Add support to EMR with Docker

igorborgest · igorborgest · commit 9ce624b60fe9 · 2020-04-25T17:41:16.000-03:00
diff --git a/awswrangler/__init__.py b/awswrangler/__init__.py
@@ -9,5 +9,6 @@
 
 from awswrangler import athena, catalog, cloudwatch, db, emr, exceptions, s3  # noqa
 from awswrangler.__metadata__ import __description__, __license__, __title__, __version__  # noqa
+from awswrangler._utils import get_account_id  # noqa
 
 logging.getLogger("awswrangler").addHandler(logging.NullHandler())
diff --git a/awswrangler/_utils.py b/awswrangler/_utils.py
@@ -166,3 +166,16 @@ def ensure_postgresql_casts():
 def get_directory(path: str) -> str:
     """Extract directory path."""
     return path.rsplit(sep="/", maxsplit=1)[0] + "/"
+
+
+def get_account_id(boto3_session: Optional[boto3.Session] = None) -> str:
+    """Get Account ID."""
+    session: boto3.Session = ensure_session(session=boto3_session)

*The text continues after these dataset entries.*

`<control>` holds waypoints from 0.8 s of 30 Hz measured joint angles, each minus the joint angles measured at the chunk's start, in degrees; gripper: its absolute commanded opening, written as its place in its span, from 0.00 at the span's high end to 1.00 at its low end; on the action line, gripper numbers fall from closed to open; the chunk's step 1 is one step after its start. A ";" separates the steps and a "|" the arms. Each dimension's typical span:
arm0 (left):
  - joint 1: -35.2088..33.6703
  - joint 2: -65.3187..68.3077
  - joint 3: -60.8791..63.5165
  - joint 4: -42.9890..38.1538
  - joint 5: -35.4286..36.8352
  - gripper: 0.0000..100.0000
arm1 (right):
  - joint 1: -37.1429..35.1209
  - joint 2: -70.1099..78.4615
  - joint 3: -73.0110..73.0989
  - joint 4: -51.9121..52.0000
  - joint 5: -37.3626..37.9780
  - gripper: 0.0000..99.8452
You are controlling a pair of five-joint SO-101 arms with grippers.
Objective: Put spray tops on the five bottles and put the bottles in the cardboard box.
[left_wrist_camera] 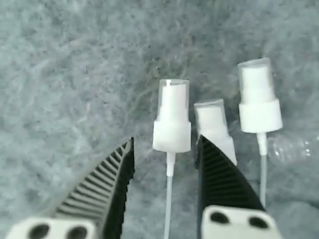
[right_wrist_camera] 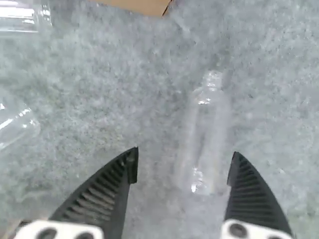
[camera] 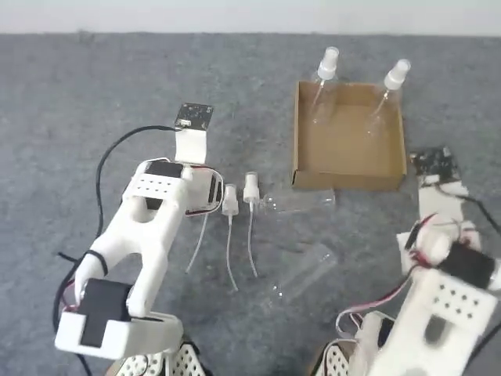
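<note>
**High view.** The cardboard box (camera: 348, 178) sits at 1 o'clock on the grey counter (camera: 78, 86). Two capped bottles stand upright inside against its far wall, the first capped bottle (camera: 323, 86) and the second capped bottle (camera: 385, 98).

At centre, two white spray heads lie side by side, with three thin dip tubes trailing toward 6 o'clock. The bottle by the box (camera: 301, 202) lies just in front of the box. Another lying bottle (camera: 305, 270) is at about 5 o'clock from centre. Both are clear and faint against the grey.

**Left wrist view.**
- This view shows all three heads.
- The left hand (left_wrist_camera: 166, 141) is partly open and grips nothing.
- The near spray top (left_wrist_camera: 172, 122) lies in line with the gap, its tube running back between the fingers.
- The middle spray top (left_wrist_camera: 212, 119) is half covered by one finger.
- The far spray top (left_wrist_camera: 259, 104) lies beside a clear bottle neck that the frame edge cuts off.

**Right wrist view.**
- The right hand (right_wrist_camera: 184, 152) is spread wide and empty.
- An uncapped clear bottle (right_wrist_camera: 204, 144) lies flat on the counter just past the gap. I cannot tell which bottle in the high view it matches.
- Two edge bottles are cut off by the frame, one (right_wrist_camera: 20, 17) near a corner of the box and one (right_wrist_camera: 15, 127) nearer the fingers.
</note>
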 measured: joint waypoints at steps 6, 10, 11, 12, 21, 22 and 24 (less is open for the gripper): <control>0.00 0.00 0.00 0.00 0.00 0.82 | 5.89 18.81 -12.40 0.62 3.60 0.76; 0.00 0.00 0.00 0.00 0.00 0.82 | 9.05 31.12 -15.82 -2.29 5.10 0.76; 0.00 0.00 0.00 0.00 0.00 0.82 | 9.49 33.67 -15.91 -3.87 5.10 0.76; 0.00 0.00 0.00 0.00 0.00 0.82 | 9.76 36.04 -15.91 -5.27 5.19 0.76; 0.00 0.00 0.00 0.00 0.00 0.82 | 9.93 51.08 -15.91 -15.03 5.27 0.76; 0.00 0.00 0.00 0.00 0.00 0.82 | 9.93 52.31 -15.91 -16.09 5.27 0.76; 0.00 0.00 0.00 0.00 0.00 0.82 | 9.93 54.51 -15.91 -18.20 5.27 0.76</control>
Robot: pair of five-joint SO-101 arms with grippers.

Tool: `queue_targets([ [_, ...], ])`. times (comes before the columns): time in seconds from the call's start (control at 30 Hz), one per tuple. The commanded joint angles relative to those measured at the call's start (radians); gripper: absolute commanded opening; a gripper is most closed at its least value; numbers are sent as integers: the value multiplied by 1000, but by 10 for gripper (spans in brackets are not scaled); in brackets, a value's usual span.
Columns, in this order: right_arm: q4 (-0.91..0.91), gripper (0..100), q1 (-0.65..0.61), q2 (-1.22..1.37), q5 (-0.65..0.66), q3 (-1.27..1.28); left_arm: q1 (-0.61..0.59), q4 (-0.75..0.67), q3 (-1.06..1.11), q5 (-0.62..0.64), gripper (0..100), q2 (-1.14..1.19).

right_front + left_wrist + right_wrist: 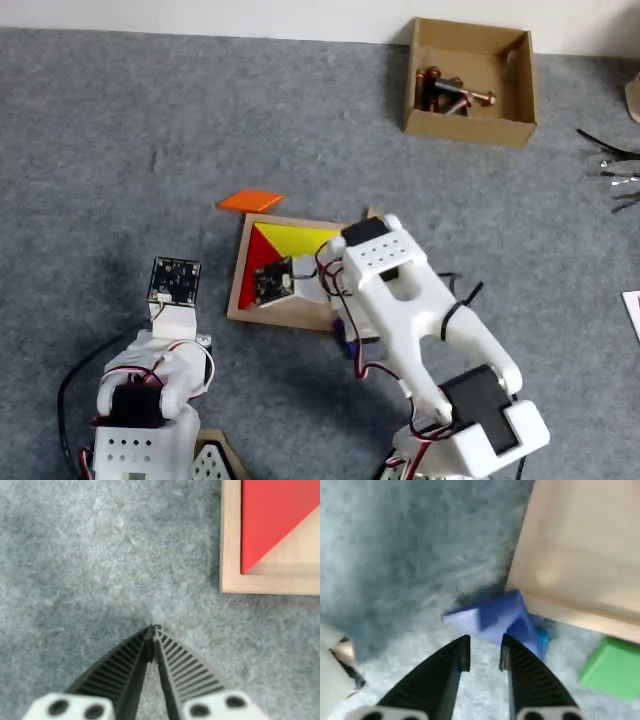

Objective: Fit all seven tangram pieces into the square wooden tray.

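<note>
The square wooden tray (pixel 243 300) lies mid-table with a red triangle (pixel 262 255) and a yellow triangle (pixel 300 238) inside. An orange piece (pixel 250 200) rests on the carpet just beyond it. My right arm (pixel 400 290) hangs over the tray's near right side. My right gripper (pixel 482 652) is open by a narrow gap, and a blue piece (pixel 495 615) lies on the carpet just past its tips, against the tray's edge (pixel 580 545). A green piece (pixel 610 672) sits close by. My left gripper (pixel 154 628) is shut and empty over carpet beside the tray's corner (pixel 230 555).
A cardboard box (pixel 470 80) holding copper parts stands at the back right. Black cables (pixel 610 160) lie at the right edge. Grey carpet (pixel 120 150) covers the table, with open room at the left and back. My left arm (pixel 160 370) sits at the near left.
</note>
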Motion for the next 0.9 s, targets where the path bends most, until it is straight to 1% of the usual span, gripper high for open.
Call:
queue_targets([
  [0.0, 33, 94, -33, -87, -192, -104, -13, 5, 19, 6, 5, -16],
  [0.07, 33, 94, -44, -113, -315, -119, -13, 5, 19, 6, 5, -16],
  [0.2, 31, 94, -47, -160, -508, -116, -13, 5, 19, 6, 5, -16],
  [0.27, 35, 94, -45, -186, -571, -113, -13, 5, 19, 6, 5, -16],
  [0.3, 36, 94, -42, -200, -572, -94, -13, 5, 19, 6, 5, -16],
  [0.5, 30, 95, 44, -344, -358, 79, -13, 5, 19, 6, 5, -16],
  [0.57, -8, 103, 73, -403, -296, 156, -13, 5, 19, 6, 5, -16],
  [0.63, -85, 143, 110, -469, -255, 263, -13, 5, 19, 6, 5, -16],
  [0.73, -248, 211, 145, -581, -215, 440, -13, 5, 19, 6, 5, -16],
  [0.8, -338, 221, 142, -657, -198, 558, -13, 5, 19, 6, 5, -16],
  [0.87, -390, 221, 104, -730, -193, 661, -13, 5, 19, 6, 5, -16],
])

+    return client(service_name="sts", session=session).get_caller_identity().get("Account")
+
+
+def get_region_from_subnet(subnet_id: str, boto3_session: Optional[boto3.Session] = None) -> str:
+    """Extract region from Subnet ID."""
+    session: boto3.Session = ensure_session(session=boto3_session)
+    client_ec2: boto3.client = client(service_name="ec2", session=session)
+    return client_ec2.describe_subnets(SubnetIds=[subnet_id])["Subnets"][0]["AvailabilityZone"][:9]
diff --git a/awswrangler/athena.py b/awswrangler/athena.py
@@ -68,7 +68,7 @@ def create_athena_bucket(boto3_session: Optional[boto3.Session] = None) -> str:
 
     """
     session: boto3.Session = _utils.ensure_session(session=boto3_session)
-    account_id: str = _utils.client(service_name="sts", session=session).get_caller_identity().get("Account")
+    account_id: str = _utils.get_account_id(boto3_session=session)
     region_name: str = str(session.region_name).lower()
     s3_output = f"s3://aws-athena-query-results-{account_id}-{region_name}/"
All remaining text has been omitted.